Through friendships with students I slowly started learning Italian, starting with certain regional swearwords, which as B & B point out can be a shortcut means of acquiring a familiarity with the vernacular. When I met my now-wife (who is Italian) I went through a period of being simultaneously impressed and intimidated by her and her colleagues’ ability to mix languages, code switching effortlessly and endlessly between English, French and Spanish. Getting my brain to think in Italian and my speech organs to not produce Spanish proved a constant struggle. Her job took us to Mexico and I experienced the same struggle in reverse. I also had to master a whole new area of place names, slang, and cultural information and had to work hard to try to Mexicanise my pronunciation. After a year there we spent a couple of months in a university in Thailand where I made a pointed attempt to fail to learn some of the language. I’d put my knowledge of Thai at about the same level as the few dozen words of Greek and Finnish I picked up on various holidays**. (My French and German have been comfortably stuck near the bottom of League 1 for at least 15 seasons.)

Regularly visiting Chiara’s family near Napoli meant my Italian features a few expressions in dialect, and then same goes for Rome, where we spent a year and a half. (Now it was Spanish that got in the way of Italian again.) Through working in a university I acquired (not without difficulty) a knowledge of the formal register of university bureaucracy, and (with a lot of assistance from others) developed my writing in a way I never really had with Portuguese or Spanish.
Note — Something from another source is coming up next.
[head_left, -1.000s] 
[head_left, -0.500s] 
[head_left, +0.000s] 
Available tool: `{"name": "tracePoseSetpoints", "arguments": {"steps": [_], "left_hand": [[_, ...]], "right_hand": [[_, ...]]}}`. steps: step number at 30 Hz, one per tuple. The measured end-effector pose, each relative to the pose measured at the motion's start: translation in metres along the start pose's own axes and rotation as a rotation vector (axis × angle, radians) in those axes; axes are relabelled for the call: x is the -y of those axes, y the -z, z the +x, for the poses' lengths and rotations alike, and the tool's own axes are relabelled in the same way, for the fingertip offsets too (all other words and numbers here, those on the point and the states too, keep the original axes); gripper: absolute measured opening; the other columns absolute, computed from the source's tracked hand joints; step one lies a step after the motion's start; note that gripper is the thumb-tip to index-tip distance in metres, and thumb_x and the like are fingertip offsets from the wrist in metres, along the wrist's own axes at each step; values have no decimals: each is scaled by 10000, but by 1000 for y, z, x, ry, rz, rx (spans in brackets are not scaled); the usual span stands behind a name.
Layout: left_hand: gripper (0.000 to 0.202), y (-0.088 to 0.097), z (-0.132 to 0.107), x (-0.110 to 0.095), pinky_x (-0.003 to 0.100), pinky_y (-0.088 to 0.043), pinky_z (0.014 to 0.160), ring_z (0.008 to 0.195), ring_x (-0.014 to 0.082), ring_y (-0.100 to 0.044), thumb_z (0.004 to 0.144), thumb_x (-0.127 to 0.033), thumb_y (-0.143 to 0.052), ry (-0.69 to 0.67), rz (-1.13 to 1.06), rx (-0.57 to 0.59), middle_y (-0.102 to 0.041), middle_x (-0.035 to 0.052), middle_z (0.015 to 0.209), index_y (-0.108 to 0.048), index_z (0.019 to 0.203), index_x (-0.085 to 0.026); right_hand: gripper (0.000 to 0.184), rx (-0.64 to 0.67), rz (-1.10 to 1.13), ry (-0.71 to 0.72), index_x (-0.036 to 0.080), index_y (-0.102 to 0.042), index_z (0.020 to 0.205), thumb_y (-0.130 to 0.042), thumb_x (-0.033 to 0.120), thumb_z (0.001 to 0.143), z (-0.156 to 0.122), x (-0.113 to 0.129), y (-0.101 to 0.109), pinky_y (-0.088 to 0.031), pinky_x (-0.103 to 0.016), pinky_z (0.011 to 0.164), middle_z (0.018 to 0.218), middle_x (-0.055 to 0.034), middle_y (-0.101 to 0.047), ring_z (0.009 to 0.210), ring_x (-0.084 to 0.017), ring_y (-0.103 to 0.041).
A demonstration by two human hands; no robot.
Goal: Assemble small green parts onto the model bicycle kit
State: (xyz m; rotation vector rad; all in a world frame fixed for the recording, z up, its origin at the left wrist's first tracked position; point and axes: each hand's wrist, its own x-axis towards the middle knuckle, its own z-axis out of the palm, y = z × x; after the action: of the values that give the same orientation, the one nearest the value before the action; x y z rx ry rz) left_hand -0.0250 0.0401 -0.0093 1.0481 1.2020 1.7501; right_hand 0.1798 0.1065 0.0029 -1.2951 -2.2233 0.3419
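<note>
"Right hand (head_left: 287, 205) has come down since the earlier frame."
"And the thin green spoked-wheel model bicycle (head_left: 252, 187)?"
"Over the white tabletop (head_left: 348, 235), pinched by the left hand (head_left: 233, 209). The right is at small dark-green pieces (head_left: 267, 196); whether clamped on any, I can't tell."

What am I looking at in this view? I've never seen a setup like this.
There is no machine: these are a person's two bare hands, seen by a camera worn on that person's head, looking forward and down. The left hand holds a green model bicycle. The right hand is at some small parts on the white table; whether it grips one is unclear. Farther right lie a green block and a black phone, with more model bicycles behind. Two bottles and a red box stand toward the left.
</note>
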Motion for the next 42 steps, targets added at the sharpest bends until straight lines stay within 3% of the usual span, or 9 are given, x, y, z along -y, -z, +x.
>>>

I also had to acquire a command of the discourses around pregnancy, childbirth and parenting. Now here living in London I’ve started to think of my accent as a bit of a ‘Remainer’ accent, specially when I step outside the M25. I’ve also started using the word ‘index’ as a verb, and phrases like ‘orders of discourse’, ‘dividing practices’ and ‘kurtosis’. I’m no longer as dependent on knowing foreign languages to bolster my self-esteem, and I’m also no longer sure if and where a line can be drawn between knowledge of the world and knowledge of language, between knowing a few Greek expressions and knowing where Athens is in relation to Thessaloniki, remembering who the Prime Minister of France is and being able to identify a Colombian accent, or having the command of the necessary discourses to fake it in the world of Applied Linguistics. I can now appreciate that language competence is, as Blommaert and Backus point out, dynamic rather than fixed, and that it’s not a case of acquiring and owning a number of discrete languages but rather of using different forms of language with varying degrees of competence while inhabiting specific roles in diverse situations. Here endeth my linguistic repertoire***.
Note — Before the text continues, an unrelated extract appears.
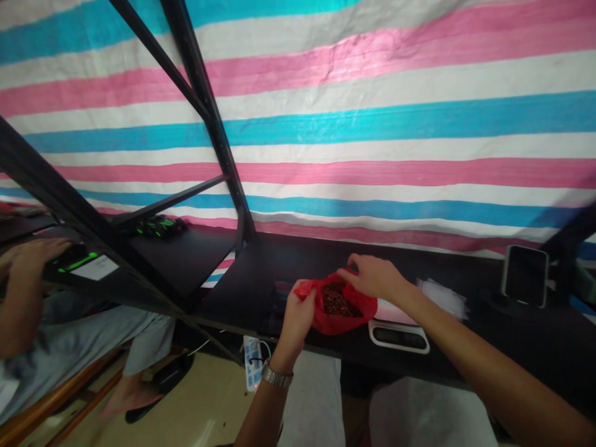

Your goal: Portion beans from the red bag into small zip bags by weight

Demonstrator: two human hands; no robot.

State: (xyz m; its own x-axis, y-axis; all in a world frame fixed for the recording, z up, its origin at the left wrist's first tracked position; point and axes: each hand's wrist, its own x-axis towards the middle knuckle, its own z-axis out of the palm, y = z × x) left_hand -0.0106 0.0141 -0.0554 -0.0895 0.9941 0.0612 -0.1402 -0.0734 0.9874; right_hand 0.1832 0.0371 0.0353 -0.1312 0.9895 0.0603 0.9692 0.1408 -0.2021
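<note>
A red plastic bag [342, 323] rests near the front edge of the black table, its mouth spread wide. Inside lie many small dark brown grains [339, 300], too small to name for sure. My left hand [300, 310] pinches the bag's left rim between thumb and fingers. On the far right side of the rim, my right hand [370, 275] grips the plastic with its fingers curled. Just right of the bag, and partly behind it, sits a white device with a dark display panel [399, 337], which looks like a kitchen scale.
Clear plastic bags [442, 298] lie beyond my right forearm. A phone-like device [525, 275] stands upright at the right. Black frame posts [223, 149] rise at left, before a striped sheet. Another person's hand [40, 254] is at the neighbouring table. A power strip [252, 363] hangs below.
</note>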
*And vocabulary – my mum, who we, despite not being officially posh (and absolutely not being rich), kept addressing for far too long as ‘Mummy’, insisted on prohibiting the word ‘wee’ and imposed ‘wee wee’ as a euphemistic alternative, which is…odd because (as any expert in linguistics will happily confirm) the term ‘wee wee’ consists of nothing but the word ‘wee’, twice. This single fact more than any other explains why I still find it I important use so much bad fucking language. N.B. I didn’t include this bit in the module discussion forum post.

**As I’ve mentioned here before I happen to know some staggeringly offensive things to say in Finnish. I once offered to share them with anyone who contacted me via the Contact link. Two people did so, I sent them the expressions complete with fully idiomatic transactions, but oddly enough neither of them ever thanked me. Kuradi pärast!

***Here I drew upon a Biblical register. Thank God I didn’t follow it with ‘Amen’. Amen to that.

Finland, Finland, Finland…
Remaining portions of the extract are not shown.